PROBLEM REQUIREMENTS –
In the listing below, locate the line containing "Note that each" and the line containing "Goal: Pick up". Output both of them and every line between, exactly as written, and nothing more.

........

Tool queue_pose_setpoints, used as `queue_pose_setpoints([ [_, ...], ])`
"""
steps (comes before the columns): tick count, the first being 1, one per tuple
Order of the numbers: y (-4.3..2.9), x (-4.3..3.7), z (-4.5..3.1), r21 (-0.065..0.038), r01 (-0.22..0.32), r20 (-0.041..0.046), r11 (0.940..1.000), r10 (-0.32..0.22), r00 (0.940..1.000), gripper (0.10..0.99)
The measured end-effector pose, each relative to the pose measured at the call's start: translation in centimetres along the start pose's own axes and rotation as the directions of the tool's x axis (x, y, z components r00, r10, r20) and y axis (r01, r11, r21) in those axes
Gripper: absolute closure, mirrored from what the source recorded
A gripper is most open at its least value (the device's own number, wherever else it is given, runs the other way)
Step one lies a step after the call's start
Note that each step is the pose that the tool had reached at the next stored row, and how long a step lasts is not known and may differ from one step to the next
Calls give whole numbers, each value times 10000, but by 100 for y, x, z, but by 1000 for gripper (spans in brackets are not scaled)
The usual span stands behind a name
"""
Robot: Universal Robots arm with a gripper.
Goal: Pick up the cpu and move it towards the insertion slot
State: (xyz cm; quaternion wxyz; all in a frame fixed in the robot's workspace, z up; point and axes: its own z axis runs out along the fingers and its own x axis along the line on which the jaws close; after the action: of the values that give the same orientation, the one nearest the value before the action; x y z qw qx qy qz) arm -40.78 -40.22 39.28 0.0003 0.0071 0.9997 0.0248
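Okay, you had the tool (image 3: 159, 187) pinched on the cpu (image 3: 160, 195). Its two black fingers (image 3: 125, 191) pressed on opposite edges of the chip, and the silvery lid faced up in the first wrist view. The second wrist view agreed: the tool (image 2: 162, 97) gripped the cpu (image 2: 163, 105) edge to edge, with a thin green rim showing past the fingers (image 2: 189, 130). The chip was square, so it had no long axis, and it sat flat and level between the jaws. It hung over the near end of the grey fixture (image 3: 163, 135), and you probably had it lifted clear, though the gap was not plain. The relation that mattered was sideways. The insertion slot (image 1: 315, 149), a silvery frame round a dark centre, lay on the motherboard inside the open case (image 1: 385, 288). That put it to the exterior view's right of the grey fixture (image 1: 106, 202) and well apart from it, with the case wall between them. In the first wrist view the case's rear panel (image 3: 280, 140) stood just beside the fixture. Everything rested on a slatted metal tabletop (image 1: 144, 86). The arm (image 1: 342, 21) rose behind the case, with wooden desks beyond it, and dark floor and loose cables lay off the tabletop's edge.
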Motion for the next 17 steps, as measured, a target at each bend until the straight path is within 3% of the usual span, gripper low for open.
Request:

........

ANSWER BELOW –
Note that each step is the pose that the tool had reached at the next stored row, and how long a step lasts is not known and may differ from one step to the next
Calls give whole numbers, each value times 10000, but by 100 for y, x, z, but by 1000 for gripper (spans in brackets are not scaled)
The usual span stands behind a name
"""
Robot: Universal Robots arm with a gripper.
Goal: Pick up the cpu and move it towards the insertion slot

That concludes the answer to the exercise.